In the following months, there were salary increases, the replacement of the vigilante staff, and the conviction of the soldiers involved in aggression and the massacre. The 1964 Brazilian coup d'état, however, removed then-president João Goulart, initiating the military dictatorship. This culminated in the imprisonment of local trade unionists and labor movement leaders and the acquittal of the police officers involved. Only in 2004 were compensation paid to the families of the victims and in 2013, with the establishment of the National Truth Commission (CNV), the case was investigated again.

== History ==

=== Context ===
Usiminas, a steel mill company installed in the then village of Ipatinga, belonging to the municipality of Coronel Fabriciano, in 1956, brought to the locality, besides the negotiation of land in large quantities, basic infrastructure goods such as health establishments, leisure areas, transportation and communication. Its installation was the result of investments by Japanese businessmen and contributed to the formation of the current Vale do Aço Metropolitan Region, one of the main industrial centers in the state. In the years following its arrival, the company also built entire neighborhoods to serve as shelter for the residents, who were distributed according to the hierarchy of the company; the Castelo neighborhood, for example, was intended for the presidency, while the Cariru neighborhood housed the non-technical employees. In general, the more distant neighborhoods were inhabited by lower class workers.

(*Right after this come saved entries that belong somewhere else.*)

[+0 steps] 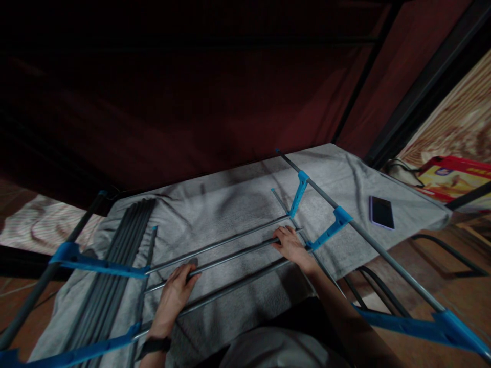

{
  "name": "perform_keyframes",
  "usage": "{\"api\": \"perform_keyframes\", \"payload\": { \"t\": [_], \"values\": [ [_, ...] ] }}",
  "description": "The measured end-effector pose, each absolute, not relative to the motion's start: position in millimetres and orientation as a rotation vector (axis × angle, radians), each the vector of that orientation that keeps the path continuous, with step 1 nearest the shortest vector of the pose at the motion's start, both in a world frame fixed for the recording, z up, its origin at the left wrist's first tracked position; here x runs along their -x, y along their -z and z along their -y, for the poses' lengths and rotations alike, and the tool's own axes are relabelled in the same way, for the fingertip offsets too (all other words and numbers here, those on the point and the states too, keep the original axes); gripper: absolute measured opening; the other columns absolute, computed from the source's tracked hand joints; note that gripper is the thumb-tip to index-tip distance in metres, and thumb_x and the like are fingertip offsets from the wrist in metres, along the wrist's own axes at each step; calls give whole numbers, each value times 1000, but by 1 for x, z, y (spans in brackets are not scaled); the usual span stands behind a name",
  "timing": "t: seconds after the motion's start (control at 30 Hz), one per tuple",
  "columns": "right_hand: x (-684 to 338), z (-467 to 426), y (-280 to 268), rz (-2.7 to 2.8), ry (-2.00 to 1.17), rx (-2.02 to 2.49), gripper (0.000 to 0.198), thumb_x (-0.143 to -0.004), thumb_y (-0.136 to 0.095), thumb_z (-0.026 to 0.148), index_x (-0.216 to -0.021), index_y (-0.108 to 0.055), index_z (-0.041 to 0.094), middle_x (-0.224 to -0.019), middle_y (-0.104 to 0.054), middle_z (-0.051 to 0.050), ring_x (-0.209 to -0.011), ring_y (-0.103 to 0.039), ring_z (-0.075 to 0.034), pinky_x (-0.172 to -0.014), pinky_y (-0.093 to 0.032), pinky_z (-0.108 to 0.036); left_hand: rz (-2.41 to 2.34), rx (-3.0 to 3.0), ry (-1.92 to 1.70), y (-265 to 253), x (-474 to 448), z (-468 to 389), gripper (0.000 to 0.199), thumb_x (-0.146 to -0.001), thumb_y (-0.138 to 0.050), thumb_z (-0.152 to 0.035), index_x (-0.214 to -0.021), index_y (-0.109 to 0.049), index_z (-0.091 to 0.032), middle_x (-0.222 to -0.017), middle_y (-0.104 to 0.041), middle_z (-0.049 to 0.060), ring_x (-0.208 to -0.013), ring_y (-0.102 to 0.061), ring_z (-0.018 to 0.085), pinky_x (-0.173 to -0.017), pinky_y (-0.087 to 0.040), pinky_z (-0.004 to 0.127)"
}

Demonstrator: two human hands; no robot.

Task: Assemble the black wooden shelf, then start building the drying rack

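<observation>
My left hand point(177, 290) is closed on a thin grey metal tube point(230, 256) near its left end. Closer to the tube's other end, my right hand point(288, 242) grips it with the fingers over the top. This tube lies between two crosswise tubes, a far one point(218, 245) and a near one point(238, 281). Those two span the side frames of a tube rack, which have blue plastic connectors point(326, 232) on the right and a blue connector point(99, 265) on the left. The held tube's left end shows beside the left frame; its right end reaches the right frame, contact unclear.
A bundle of several grey tubes point(118, 255) lies on the left of the cloth-covered table point(230, 204). A phone point(381, 212) rests on the right. A red and yellow box point(456, 179) sits beyond the table's right edge. A dark red panel point(192, 112) rises behind.
</observation>
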State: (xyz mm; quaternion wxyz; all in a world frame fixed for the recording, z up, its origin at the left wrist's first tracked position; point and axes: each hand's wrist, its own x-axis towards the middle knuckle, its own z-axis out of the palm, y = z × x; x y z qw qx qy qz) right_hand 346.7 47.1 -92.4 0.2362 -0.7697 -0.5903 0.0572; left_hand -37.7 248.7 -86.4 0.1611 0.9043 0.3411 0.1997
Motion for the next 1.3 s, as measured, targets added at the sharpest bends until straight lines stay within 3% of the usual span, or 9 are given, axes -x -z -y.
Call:
{"api": "perform_keyframes", "payload": {
  "t": [0.37, 0.7, 0.93, 1.03, 1.13, 1.23, 1.3],
  "values": [
    [-347, -47, 91, 1640, -195, 2110, 9, -87, -65, 26, -95, -64, 22, -106, -65, -5, -109, -57, -22, -113, -27, -46, -954, -2588, -498, 84, 40, -245, 24, -93, -50, -45, -98, -60, -24, -98, -68, 6, -97, -65, 26, -88, -53, 42],
    [-347, -49, 92, 1639, -237, 2111, 10, -87, -63, 26, -96, -67, 23, -108, -65, -5, -112, -57, -22, -116, -21, -51, -968, -2589, -524, 85, 38, -247, 27, -89, -56, -49, -97, -63, -24, -96, -71, 6, -94, -67, 26, -87, -55, 40],
    [-344, -47, 78, 1598, -255, 2091, 22, -82, -54, 10, -97, -66, 22, -108, -66, -5, -111, -57, -21, -116, -19, -50, -952, -2654, -493, 80, 35, -243, 26, -92, -49, -45, -97, -65, -24, -97, -71, 7, -94, -67, 27, -86, -55, 42],
    [-324, -57, 60, 1517, -245, 1989, 21, -84, -54, 10, -97, -66, 22, -105, -68, -5, -110, -58, -22, -113, -28, -47, -985, -2707, -452, 80, 33, -239, 28, -93, -47, -43, -98, -66, -23, -100, -71, 9, -98, -67, 28, -90, -53, 44],
    [-268, -84, 34, 1585, -468, 1645, 18, -92, -53, 18, -103, -66, 22, -103, -71, -3, -103, -63, -17, -96, -44, -31, -1041, -2768, -399, 84, 34, -239, 30, -92, -47, -40, -103, -68, -21, -106, -72, 12, -104, -66, 31, -96, -50, 48],
    [-173, -116, 9, 1910, -715, 1232, 21, -98, -49, 28, -100, -69, 21, -100, -73, -1, -96, -66, -13, -87, -47, -22, -1017, -2821, -317, 88, 35, -242, 30, -89, -49, -35, -107, -69, -21, -113, -72, 13, -109, -65, 30, -98, -50, 46],
    [-107, -132, -4, 2166, -789, 931, 19, -95, -57, 36, -94, -72, 23, -100, -75, 2, -97, -66, -13, -85, -47, -20, -1032, -2855, -255, 89, 34, -244, 32, -89, -48, -34, -109, -70, -20, -115, -72, 13, -111, -65, 30, -99, -50, 46]
  ]
}}
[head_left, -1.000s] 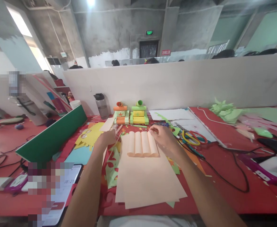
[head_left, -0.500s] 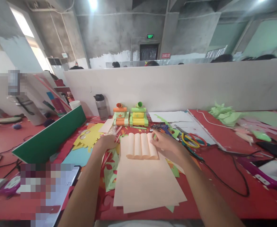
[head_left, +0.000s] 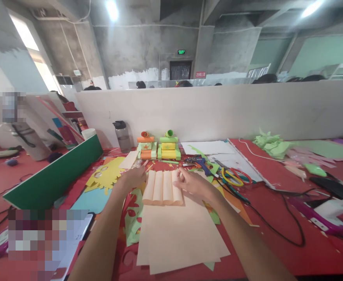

However, the investments of the State, responsible for 55% of the company's capital – other 5% belonged to national entrepreneurs and 40% to Japanese -, were restricted to the surroundings of the company and took little account of the city of Coronel Fabriciano as a whole, whose administration had exempted Usiminas from taxes. While the population of the entire region was growing due to the industrial activity, also influenced by Aperam South America (located in Timóteo, another village of Coronel Fabriciano), education in the city was precarious, with high dropout rates and illiteracy (over 50%) by the end of the 1950s. In addition, the infrastructure made available by the company was insufficient to meet the demand of workers from the region or who came from different areas of Brazil looking for work, as well as those who were not employed in the industry. In Ipatinga, the lodgings became few and the violence indexes were high.

=== Motivations ===
Usiminas started its operations on October 26, 1962, with about fifteen thousand employees, eight thousand of whom were direct workers and the remaining seven thousand were employed by contractors. The adaptation to the work was difficult, since there were few employees trained to deal with exhausting tasks, close to toxic gases and temperatures that reached 1,700 °C (steel melting temperature), making work accidents common. Besides the precarious transportation, food was also made difficult by the long lines for meals. The restaurants were hierarchical, with distinctions between engineers and workers, the latter forced to face disorganized lines that would start riots at any moment. Relations among the workers were not good either, given the conditions they found themselves in, the cultural differences, and the distance from their families. Outside the company, leisure options were scarce, restricted mainly to small bars.

The president of Usiminas at the time, Amaro Lanari Júnior, notes that "cases of madness began to occur in Ipatinga", as a result of this set of factors. The constant cases of indiscipline led Usiminas to implement control measures with the help of the police, who would begin to interfere in a strict manner even outside the company. Thefts began to occur inside the plant, which encouraged rigorous checks on the workers as they left the work area. The association of social and professional problems and the intransigent interference of the police forces led to dissatisfactions and revolts, but union manifestations were also repudiated and punished by the police. Affiliations to the Metalworkers Union of Coronel Fabriciano, which then represented the company's workers, were vetoed.

There is even a report of about two hundred employees who were registered as operators, but in practice were used to supervise the actions of workers both internally and externally. Sometimes security teams monitored employees in bars or in the streets of Ipatinga and, in case of suspicious attitudes, they communicated them to Usiminas' management to decide whether to remove or fire the worker. The Department of Political and Social Order (DAOPS) of Minas Gerais, which acted as a kind of intelligence service for Governor José de Magalhães Pinto, also had infiltration among the employees, as did the Brazilian Army, which feared that President João Goulart would establish a unionist republic.

=== The trigger ===
In early October 1963, undercover security forces reported to Usiminas the possibility of rising worker impatience and recommended that the company cancel plans such as the creation of a union controlled by itself and the mass dismissal of revolting leaders. At the same time, a secret union among the workers was also denounced. Another notification made was that representatives of the General Workers Command (CGT), through the President and unionist João Goulart, would have been in Ipatinga between October 4 and 6. At first, this visit would have taken place to gain influence from Belgo-Mineira workers in the region for that company's strike in São Paulo, but in the Army's view the General Workers Command was seeking support for the Usiminas cause among Belgo-Mineira and Aperam South America employees. On October 4, João Goulart had asked Congress to decree a state of siege throughout the country, in view of the country's economic and social situation in the face of union and political maneuvers.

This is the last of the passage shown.